▶ EXERCISE INSTRUCTIONS: Begin at the line containing "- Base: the" in the data below and go on through the line containing "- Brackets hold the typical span", repeating each line exactly; include both ends and no other line.
::: AVAILABLE DATA :::
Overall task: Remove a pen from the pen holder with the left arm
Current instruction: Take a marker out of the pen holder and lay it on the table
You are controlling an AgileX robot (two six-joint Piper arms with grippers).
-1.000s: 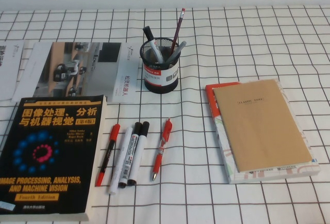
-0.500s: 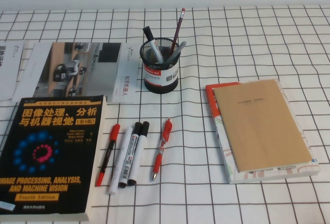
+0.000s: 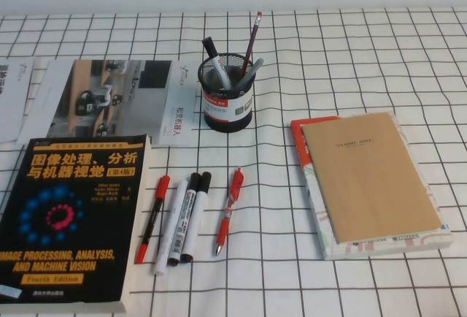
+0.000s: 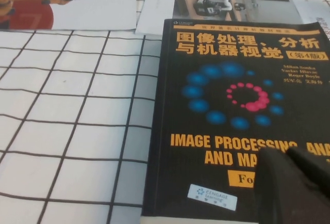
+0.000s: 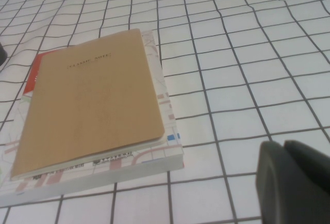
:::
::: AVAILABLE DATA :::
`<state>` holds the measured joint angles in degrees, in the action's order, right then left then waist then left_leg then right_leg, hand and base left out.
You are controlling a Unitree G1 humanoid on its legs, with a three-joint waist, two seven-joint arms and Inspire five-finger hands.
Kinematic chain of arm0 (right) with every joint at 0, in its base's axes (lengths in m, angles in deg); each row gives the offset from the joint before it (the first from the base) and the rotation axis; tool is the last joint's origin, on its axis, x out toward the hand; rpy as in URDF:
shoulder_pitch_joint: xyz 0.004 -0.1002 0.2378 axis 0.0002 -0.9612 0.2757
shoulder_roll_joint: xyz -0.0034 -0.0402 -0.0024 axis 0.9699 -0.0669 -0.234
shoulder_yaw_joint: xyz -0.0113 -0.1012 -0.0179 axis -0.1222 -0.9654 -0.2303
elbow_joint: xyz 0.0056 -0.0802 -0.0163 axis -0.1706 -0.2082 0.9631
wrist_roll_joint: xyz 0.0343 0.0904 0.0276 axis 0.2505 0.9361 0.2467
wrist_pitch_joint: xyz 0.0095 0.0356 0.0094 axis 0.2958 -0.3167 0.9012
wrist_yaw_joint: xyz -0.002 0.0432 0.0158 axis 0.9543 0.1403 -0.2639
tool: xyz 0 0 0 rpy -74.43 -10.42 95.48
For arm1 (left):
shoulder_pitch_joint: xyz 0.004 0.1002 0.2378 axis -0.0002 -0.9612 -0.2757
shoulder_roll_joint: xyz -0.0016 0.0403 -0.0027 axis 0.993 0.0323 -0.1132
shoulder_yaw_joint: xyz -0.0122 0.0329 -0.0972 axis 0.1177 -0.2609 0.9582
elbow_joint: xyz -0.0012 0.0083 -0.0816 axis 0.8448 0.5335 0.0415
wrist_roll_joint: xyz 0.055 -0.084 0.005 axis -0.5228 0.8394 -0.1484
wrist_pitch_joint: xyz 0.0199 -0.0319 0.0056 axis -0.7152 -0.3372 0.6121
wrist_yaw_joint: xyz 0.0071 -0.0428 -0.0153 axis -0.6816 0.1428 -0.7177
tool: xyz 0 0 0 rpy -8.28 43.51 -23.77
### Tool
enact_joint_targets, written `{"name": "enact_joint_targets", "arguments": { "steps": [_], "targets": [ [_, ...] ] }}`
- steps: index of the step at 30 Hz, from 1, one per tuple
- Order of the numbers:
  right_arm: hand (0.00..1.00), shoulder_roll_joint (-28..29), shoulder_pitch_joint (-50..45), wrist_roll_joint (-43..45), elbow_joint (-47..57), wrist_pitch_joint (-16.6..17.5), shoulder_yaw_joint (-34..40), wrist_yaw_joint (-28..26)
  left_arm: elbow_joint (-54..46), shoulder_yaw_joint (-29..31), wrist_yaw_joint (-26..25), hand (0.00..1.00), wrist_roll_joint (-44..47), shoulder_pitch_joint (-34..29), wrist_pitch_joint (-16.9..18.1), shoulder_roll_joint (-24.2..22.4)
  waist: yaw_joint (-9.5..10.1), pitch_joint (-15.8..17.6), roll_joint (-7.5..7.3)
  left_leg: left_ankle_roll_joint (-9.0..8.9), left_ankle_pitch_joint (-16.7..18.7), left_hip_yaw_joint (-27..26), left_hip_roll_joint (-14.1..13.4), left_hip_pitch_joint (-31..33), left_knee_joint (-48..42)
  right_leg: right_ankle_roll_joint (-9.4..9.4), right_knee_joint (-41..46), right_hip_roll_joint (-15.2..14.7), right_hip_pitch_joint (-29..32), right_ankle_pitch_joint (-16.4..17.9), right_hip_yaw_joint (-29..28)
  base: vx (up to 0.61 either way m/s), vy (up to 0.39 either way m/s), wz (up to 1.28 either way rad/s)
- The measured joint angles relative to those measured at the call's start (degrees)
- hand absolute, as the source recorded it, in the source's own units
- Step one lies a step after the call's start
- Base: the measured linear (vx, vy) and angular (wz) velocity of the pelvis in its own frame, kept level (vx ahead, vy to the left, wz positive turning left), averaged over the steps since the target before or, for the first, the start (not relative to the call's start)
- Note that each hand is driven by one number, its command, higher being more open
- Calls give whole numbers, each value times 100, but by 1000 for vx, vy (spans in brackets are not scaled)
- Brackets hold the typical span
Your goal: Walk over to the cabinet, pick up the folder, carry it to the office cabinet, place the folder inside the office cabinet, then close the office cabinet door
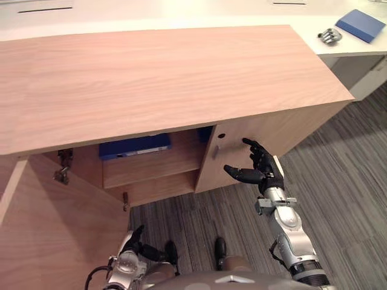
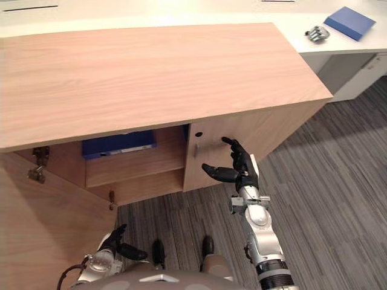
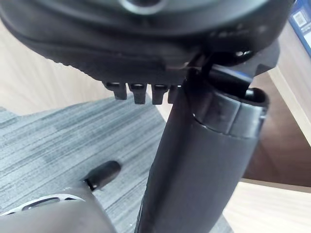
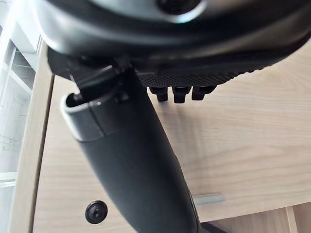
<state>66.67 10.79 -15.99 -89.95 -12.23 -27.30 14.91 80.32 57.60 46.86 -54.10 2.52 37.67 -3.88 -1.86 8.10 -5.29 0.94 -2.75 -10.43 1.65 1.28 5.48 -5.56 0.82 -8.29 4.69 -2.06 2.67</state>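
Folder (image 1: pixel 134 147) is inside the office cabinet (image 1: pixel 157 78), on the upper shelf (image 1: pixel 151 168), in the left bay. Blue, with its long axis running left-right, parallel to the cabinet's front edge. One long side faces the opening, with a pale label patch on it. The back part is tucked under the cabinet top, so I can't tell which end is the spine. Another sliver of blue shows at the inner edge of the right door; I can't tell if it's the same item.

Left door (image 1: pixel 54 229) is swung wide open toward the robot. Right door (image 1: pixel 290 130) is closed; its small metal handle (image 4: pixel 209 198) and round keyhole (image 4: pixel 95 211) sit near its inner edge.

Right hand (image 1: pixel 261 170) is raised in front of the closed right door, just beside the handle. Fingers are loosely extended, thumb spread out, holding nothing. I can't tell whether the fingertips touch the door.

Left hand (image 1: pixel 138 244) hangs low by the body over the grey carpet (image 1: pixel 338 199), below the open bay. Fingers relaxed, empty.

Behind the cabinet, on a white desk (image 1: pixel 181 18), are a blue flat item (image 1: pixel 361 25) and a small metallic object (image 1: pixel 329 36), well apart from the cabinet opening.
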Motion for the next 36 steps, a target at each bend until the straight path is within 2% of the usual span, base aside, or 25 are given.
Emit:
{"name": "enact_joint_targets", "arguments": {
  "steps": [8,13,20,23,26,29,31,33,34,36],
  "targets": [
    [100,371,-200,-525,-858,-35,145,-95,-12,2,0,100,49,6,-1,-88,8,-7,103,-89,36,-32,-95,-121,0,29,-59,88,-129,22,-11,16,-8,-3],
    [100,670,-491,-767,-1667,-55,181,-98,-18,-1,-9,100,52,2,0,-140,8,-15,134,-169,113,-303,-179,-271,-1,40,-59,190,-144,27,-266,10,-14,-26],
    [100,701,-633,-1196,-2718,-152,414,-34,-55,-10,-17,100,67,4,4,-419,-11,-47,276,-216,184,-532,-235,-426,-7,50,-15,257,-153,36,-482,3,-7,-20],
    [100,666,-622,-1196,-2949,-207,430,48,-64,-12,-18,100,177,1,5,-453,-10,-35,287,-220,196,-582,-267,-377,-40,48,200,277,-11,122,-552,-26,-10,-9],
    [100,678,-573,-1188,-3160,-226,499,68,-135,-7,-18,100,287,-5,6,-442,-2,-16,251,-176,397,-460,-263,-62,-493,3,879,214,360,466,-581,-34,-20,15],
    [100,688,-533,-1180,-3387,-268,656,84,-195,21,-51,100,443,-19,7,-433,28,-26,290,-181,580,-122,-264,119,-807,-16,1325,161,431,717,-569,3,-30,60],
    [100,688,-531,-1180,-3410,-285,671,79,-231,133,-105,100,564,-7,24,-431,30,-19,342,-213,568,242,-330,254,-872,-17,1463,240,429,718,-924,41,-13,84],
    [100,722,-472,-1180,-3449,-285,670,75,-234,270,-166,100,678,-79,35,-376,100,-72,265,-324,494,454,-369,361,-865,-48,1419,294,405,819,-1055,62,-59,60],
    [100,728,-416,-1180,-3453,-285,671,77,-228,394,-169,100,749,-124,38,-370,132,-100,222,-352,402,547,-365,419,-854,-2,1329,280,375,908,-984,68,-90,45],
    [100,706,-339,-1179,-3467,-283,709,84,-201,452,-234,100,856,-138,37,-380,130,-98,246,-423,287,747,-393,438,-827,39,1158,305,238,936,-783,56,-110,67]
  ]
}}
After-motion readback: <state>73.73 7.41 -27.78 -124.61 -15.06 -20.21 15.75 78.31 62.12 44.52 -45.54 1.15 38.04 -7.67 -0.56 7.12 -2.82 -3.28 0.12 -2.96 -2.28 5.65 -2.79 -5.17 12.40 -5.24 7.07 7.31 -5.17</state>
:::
▶ RESPONSE TO THE EXERCISE:
- Base: the measured linear (vx, vy) and angular (wz) velocity of the pelvis in its own frame, kept level (vx ahead, vy to the left, wz positive turning left), averaged over the steps since the target before or, for the first, the start (not relative to the call's start)
- Note that each hand is driven by one number, its command, higher being more open
- Calls give whole numbers, each value times 100, but by 1000 for vx, vy (spans in brackets are not scaled)
- Brackets hold the typical span

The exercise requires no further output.